Task details: Skip the pictures, and retype the data below in full, exactly.

Raw data:
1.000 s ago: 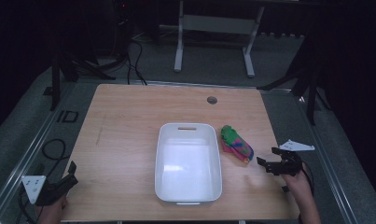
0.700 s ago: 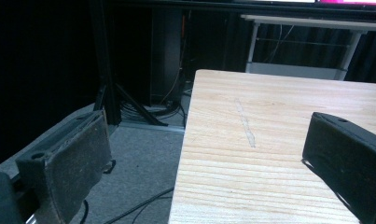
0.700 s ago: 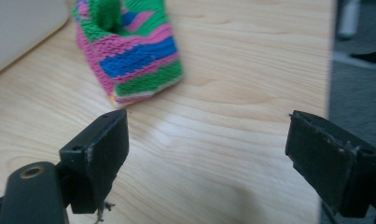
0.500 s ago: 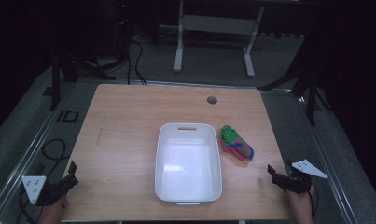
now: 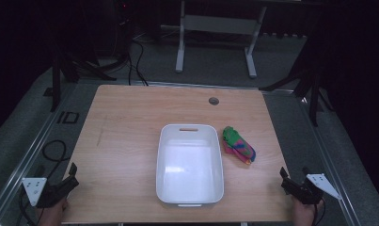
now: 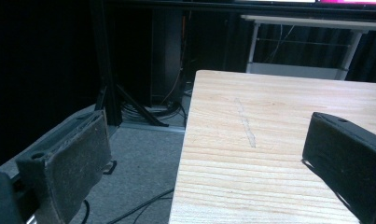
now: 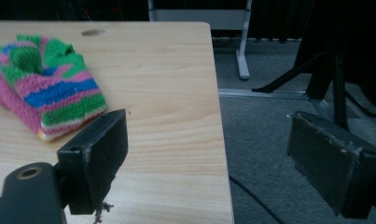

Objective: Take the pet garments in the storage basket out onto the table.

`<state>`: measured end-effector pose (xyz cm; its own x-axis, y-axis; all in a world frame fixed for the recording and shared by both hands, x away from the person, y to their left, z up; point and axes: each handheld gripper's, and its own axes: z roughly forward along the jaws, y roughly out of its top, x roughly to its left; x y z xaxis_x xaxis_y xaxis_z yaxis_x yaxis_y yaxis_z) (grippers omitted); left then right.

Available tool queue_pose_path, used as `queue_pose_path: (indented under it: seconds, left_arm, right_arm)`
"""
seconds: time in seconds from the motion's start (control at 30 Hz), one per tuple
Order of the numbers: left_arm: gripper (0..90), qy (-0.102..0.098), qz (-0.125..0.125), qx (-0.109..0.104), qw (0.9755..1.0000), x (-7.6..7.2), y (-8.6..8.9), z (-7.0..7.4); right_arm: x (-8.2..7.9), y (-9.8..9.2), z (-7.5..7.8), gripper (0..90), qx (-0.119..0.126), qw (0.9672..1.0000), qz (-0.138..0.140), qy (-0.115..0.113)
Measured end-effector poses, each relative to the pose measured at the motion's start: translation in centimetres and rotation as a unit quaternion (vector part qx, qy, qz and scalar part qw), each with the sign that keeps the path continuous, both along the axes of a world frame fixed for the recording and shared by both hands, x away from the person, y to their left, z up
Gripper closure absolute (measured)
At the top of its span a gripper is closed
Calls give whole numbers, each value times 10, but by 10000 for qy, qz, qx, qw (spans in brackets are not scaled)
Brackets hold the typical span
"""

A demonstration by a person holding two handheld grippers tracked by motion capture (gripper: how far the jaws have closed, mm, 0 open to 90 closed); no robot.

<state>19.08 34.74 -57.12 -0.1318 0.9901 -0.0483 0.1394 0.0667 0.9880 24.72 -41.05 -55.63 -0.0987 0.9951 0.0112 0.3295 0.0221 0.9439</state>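
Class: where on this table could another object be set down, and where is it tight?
Free: the bare wood left of the white plastic tub and behind it toward the round cable hole. Tight: the tub's right side, beside the striped knitted cloth.

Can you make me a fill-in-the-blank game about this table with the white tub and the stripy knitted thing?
1. The white tub has ____ inside it.
2. The stripy knitted thing lies on the wooden table, just to the ____ of the tub in the high view.
3. The right gripper has its jaws ____.
4. The left gripper holds ____.

Missing words: nothing; right; open; nothing
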Motion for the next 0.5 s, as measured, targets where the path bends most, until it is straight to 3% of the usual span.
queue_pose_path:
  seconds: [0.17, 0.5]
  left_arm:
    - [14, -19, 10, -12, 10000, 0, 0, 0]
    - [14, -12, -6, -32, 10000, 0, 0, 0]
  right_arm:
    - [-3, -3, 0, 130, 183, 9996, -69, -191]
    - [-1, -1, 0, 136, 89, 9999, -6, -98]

The completed task:
1.000 s ago: 
0.700 s ago: 
0.700 s ago: 
0.500 s ago: 
now: 
now: 
now: 

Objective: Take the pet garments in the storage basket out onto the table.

`<state>`: measured end-effector pose (xyz cm; its own x-axis, y-axis; all in a world frame fixed for the recording and shared by both hands, x away from the person, y to their left, z up; point and axes: each handheld gripper's, and its own axes: z roughly forward along the jaws, y roughly out of its top, x roughly to its left; x y z xaxis_x xaxis_y xaxis_z yaxis_x yaxis_y yaxis_z) (grippers omitted); left then right.

Available tool queue_pose_path, used as `queue_pose_path: (indented under it: seconds, left_arm, right_arm)`
"""
seconds: time in seconds from the motion's start (control at 30 Hz), one per tuple
Order of the numbers: left_arm: gripper (0..90), qy (-0.102..0.098), qz (-0.125..0.125), qx (-0.109..0.104), qw (0.9755..1.0000), x (-7.6..7.2), y (-8.6..8.9), z (-7.0..7.4); right_arm: x (-8.2..7.9), y (-9.8..9.2), z (-7.5..7.8), gripper (0..90), qx (-0.119..0.126), qw (0.9672..1.0000), qz (-0.138..0.140), qy (-0.115..0.113)
Measured end-effector poses, each relative to the pose measured at the motion's start: translation in centimetres and rotation as a unit quaternion (vector part qx, qy, qz and scalar part qw), each with the sign that keeps the path continuous, both along the axes of a world frame fixed for the recording and shared by both hands, x away from the person, y to their left, z up
Gripper closure absolute (measured)
At the top of its span a gripper is closed
Calls give whole numbers, each value times 10, but by 10000 for qy, qz, qx, qw (spans in brackets are not scaled)
Brackets hold the typical span
"""

A demonstration by a person holding two handheld grippers tracked by motion capture (gripper: how far the jaws have closed, mm, 0 open to 90 closed); no robot.

<state>19.08 34.74 -57.12 -0.1318 0.9901 -0.0483 0.1394 0.0667 0.9880 24.72 -41.05 -55.63 -0.0987 0.9951 0.0112 0.3295 0.0221 0.9439</state>
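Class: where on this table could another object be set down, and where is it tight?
Free: the bare wood left of the white plastic tub and behind it toward the round cable hole. Tight: the tub's right side, beside the striped knitted cloth.

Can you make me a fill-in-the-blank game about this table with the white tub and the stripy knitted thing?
1. The white tub has ____ inside it.
2. The stripy knitted thing lies on the wooden table, just to the ____ of the tub in the high view.
3. The right gripper has its jaws ____.
4. The left gripper holds ____.

Missing words: nothing; right; open; nothing
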Motion for the next 0.5 s, as measured, targets where the path bends most, until it is straight to 3% of the usual span.
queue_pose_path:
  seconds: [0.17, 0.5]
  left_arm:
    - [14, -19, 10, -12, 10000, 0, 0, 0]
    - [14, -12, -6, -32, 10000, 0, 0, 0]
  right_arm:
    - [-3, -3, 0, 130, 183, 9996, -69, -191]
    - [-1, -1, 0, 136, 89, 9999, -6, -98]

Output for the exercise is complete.